O contrato de julho do milho negociado na Bolsa de Chicago (CBOT) encerrou esta quinta-feira (14) em expressiva baixa de 13,25 pontos e 2,76%, cotado a US$ cents 467,50/bushel. O vencimento de setembro caiu 13,00 pontos e 2,67%, a US$ cents 474,25/bushel. Na semana, os futuros acumulam perdas de 0,80% e 0,73%, respectivamente.
Neste pregão, o milho acompanhou a desvalorização dos seus pares na CBOT e o fortalecimento do dólar diante das principais moedas globais, com o DXY avançando 0,35% próximo ao encerramento das negociações em Chicago.

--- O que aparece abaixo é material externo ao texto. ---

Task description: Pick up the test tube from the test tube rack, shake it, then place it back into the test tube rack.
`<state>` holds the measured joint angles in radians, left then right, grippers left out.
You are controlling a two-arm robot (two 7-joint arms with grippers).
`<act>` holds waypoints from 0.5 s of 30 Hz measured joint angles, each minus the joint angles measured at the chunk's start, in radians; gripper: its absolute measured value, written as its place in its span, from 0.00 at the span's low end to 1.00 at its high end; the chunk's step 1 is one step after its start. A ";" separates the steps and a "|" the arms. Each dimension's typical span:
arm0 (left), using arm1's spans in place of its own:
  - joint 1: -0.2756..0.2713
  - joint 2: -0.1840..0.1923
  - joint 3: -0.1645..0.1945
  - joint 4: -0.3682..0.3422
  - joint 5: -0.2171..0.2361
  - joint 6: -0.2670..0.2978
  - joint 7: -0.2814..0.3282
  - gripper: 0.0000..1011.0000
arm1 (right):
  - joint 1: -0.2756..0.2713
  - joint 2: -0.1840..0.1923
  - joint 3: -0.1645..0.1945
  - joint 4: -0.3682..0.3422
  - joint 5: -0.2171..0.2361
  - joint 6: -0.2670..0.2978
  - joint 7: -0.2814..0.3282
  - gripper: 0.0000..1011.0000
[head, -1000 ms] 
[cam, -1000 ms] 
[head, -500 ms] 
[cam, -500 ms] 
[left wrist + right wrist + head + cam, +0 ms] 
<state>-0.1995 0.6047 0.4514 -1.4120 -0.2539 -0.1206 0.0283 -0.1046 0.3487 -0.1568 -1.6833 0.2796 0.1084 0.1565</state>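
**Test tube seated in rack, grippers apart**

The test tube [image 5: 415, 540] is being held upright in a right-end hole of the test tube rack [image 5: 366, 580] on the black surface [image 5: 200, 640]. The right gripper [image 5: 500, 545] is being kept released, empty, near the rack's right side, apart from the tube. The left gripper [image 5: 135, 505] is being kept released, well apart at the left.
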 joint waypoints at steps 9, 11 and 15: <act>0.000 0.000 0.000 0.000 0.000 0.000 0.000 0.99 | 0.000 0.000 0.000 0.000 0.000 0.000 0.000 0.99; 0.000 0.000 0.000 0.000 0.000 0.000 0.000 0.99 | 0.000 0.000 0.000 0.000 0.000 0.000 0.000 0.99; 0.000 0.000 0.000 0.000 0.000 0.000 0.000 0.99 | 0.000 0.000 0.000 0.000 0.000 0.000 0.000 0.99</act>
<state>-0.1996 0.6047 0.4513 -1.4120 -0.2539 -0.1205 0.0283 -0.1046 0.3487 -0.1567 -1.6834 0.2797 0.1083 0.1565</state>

O Departamento de Agricultura dos Estados Unidos (USDA) divulgou mais cedo que as vendas de milho para exportação na temporada 2025/26 somaram 684,8 mil toneladas na semana encerrada em 7 de maio, queda de 50% ante a semana anterior e 52% em relação à média das últimas quatro semanas. O desempenho também ficou abaixo das projeções do mercado, que iam de 1 a 1,9 milhão de toneladas.
Investidores seguem atentos ao progresso da semeadura da safra 2026/27 no Corn Belt e ao desenvolvimento inicial das lavouras.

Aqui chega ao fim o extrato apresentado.